▸ **WHAT IS NEEDED**:
Please write out the listing exactly, with nothing altered.

▸ **DATA**:
--------------------------------------------------
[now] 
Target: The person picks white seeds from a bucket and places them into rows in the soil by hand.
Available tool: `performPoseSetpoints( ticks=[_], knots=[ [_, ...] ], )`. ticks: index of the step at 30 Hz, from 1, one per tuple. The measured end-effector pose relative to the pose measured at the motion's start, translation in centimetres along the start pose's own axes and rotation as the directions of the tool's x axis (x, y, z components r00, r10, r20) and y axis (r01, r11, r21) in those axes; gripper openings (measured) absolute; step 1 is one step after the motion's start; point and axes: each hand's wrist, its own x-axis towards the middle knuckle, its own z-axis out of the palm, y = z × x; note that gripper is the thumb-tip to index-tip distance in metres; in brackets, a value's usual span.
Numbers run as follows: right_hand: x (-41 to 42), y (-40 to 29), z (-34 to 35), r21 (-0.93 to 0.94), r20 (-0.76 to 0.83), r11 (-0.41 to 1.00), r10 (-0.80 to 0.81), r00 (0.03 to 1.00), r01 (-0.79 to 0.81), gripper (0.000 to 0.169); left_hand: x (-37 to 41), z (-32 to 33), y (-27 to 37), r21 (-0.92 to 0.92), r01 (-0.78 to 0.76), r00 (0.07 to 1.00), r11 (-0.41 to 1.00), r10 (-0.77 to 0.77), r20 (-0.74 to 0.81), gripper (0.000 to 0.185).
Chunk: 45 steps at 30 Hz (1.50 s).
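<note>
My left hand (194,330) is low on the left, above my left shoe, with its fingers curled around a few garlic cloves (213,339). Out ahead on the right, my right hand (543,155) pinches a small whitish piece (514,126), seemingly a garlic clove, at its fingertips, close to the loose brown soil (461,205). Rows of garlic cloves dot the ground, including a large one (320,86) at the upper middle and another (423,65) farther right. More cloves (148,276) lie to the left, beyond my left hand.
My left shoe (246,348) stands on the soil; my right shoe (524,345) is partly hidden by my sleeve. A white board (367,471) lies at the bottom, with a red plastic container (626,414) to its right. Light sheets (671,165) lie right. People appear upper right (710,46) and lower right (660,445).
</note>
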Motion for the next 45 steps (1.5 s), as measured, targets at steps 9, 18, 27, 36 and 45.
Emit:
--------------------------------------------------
▸ **OUTPUT**:
[now] 
Target: The person picks white seeds from a bucket and places them into rows in the soil by hand.
Available tool: `performPoseSetpoints( ticks=[_], knots=[ [_, ...] ], )`. ticks: index of the step at 30 Hz, from 1, one per tuple. The measured end-effector pose relative to the pose measured at the motion's start, translation in centimetres along the start pose's own axes and rotation as the directions of the tool's x axis (x, y, z components r00, r10, r20) and y axis (r01, r11, r21) in those axes; gripper openings (measured) absolute; step 1 is one step after the motion's start; point and axes: each hand's wrist, its own x-axis towards the middle knuckle, its own z-axis out of the palm, y = z × x; note that gripper is the thumb-tip to index-tip distance in metres; in brackets, a value's usual span.
Numbers run as follows: right_hand: x (-41 to 42), y (-40 to 29), z (-34 to 35), r21 (-0.93 to 0.94), r20 (-0.76 to 0.83), r11 (-0.41 to 1.00), r10 (-0.80 to 0.81), r00 (0.03 to 1.00), r01 (-0.79 to 0.81), gripper (0.000 to 0.169); left_hand: x (-37 to 41), z (-32 to 33), y (-27 to 37), r21 (-0.92 to 0.92), r01 (-0.78 to 0.76), r00 (0.07 to 1.00), r11 (-0.41 to 1.00), r10 (-0.77 to 0.77), r20 (-0.74 to 0.81), gripper (0.000 to 0.185).
Chunk: 45 steps at 30 Hz (1.50 s).
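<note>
My left hand (194,330) is low on the left, above my left shoe, with its fingers curled around a few garlic cloves (213,339). Out ahead on the right, my right hand (543,155) pinches a small whitish piece (514,126), seemingly a garlic clove, at its fingertips, close to the loose brown soil (461,205). Rows of garlic cloves dot the ground, including a large one (320,86) at the upper middle and another (423,65) farther right. More cloves (148,276) lie to the left, beyond my left hand.
My left shoe (246,348) stands on the soil; my right shoe (524,345) is partly hidden by my sleeve. A white board (367,471) lies at the bottom, with a red plastic container (626,414) to its right. Light sheets (671,165) lie right. People appear upper right (710,46) and lower right (660,445).
</note>
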Motion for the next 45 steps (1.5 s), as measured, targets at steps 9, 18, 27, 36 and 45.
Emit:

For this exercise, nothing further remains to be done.